Ive got Eibachs, but Ive never seen anyone else with them. $450 on Tire rack closeout


----------



## madmax199 (Oct 28, 2009)

20v master said:


> So I'm off by a factor of a million. Damn metrics. I could be wrong, I used the KW specs in a vehicle dynamics project based on my GTI a few years ago, so I apologize as it's been a while since I've used these metric units. :banghead:


I had a feeling you were wrong but didn't want to say anything . Listing spring rates in kN/m would make for some pretty interesting numbers since 1 kN/m = 101 971.621 298 kgf/mm:laugh:.


----------



## madmax199 (Oct 28, 2009)

warranty225cpe said:


> Ive got Eibachs, but Ive never seen anyone else with them. $450 on Tire rack closeout


Don't get me started with Eibach's coilovers. Like I said before if it's not on the list it's IMO crap.

My personal experience with them
Last year I convinced my co-driver to get a set of eibach pro R2 coilovers for his evo X. They are the top of the line coilovers that Eibach makes(user servicable, nitrogen filled, double adjustable, external reservoir with separate rebound and compression adjusters). They ended up being the worst coilovers I had to deal with, ever. The valving was all over the place, when I sent them out to be dynoed. The hardware was cheap but I still put them on the car. After only a few autocross, I took them out of the car to be inspected, only to find out that both front coilovers were bent. I still have them sitting in my garage and will post some pics in a few minutes. I can only imagine what kind of quality is to be be expected out of their entry level coilovers listed for the TT.

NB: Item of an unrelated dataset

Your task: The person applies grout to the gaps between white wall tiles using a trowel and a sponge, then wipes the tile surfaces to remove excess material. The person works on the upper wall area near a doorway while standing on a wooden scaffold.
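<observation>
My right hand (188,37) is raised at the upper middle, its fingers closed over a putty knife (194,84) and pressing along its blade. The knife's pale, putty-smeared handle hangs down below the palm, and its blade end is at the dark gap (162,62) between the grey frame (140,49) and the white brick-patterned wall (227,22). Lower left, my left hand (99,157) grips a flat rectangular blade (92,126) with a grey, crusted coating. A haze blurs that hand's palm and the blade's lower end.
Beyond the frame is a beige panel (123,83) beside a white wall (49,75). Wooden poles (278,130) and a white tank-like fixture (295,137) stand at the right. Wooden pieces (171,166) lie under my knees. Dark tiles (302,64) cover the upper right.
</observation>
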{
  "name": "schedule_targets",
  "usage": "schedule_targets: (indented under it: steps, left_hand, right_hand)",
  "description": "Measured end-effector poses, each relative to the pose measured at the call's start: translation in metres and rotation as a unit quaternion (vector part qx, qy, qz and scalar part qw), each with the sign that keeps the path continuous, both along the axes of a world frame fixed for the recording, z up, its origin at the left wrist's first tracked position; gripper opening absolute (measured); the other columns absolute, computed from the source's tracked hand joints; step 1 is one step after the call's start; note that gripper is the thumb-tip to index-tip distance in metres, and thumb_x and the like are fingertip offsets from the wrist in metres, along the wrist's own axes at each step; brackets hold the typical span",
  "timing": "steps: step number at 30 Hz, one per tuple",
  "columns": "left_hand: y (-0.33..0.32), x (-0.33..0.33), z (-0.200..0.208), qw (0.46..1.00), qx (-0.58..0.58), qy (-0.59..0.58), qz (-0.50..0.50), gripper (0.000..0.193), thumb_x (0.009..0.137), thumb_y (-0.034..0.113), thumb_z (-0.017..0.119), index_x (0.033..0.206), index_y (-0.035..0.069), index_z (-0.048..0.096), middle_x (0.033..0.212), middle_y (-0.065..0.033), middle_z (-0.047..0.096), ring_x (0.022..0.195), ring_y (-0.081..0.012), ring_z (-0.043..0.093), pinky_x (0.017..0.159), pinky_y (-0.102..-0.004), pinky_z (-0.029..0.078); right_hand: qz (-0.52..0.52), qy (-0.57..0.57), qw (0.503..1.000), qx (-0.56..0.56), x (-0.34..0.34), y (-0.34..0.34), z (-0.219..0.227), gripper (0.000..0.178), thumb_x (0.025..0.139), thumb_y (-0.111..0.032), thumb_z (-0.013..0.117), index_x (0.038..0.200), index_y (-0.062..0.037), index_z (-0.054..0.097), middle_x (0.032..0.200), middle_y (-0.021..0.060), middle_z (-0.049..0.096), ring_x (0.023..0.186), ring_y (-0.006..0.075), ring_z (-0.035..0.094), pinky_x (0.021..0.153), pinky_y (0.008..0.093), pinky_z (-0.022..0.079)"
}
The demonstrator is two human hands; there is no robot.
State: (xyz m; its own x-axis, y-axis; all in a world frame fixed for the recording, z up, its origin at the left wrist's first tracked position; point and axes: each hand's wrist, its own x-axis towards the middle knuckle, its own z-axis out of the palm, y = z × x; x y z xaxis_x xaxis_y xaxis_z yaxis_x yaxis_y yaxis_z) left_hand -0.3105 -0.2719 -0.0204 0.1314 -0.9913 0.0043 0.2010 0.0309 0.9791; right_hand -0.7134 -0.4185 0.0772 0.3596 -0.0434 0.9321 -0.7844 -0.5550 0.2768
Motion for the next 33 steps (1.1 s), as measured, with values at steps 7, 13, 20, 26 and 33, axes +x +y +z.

Don't get me wrong, Eibach makes the best springs(ERS) and their spacers are decent but coilovers is just not their thing.


----------



## madmax199 (Oct 28, 2009)

Eibach coilover crap I had to deal with, they looked great on paper but may as well have been made out of glass. The valving also wasn't right from the get go(big variance between shocks on the dyno at the same setting).

*The 3rd pic shows the bend where the shock body meets the lower bracket*. The genius who designed them had the brillant idea of welding a lower bracket at the bottom of a wet shock body, instead of using a longer shock that get fully inserted and welded to the bracket :screwy:.




Uploaded with ImageShack.us



Uploaded with ImageShack.us



Uploaded with ImageShack.us


----------



## PLAYED TT (Oct 17, 2010)

Now that's quality :sly:


----------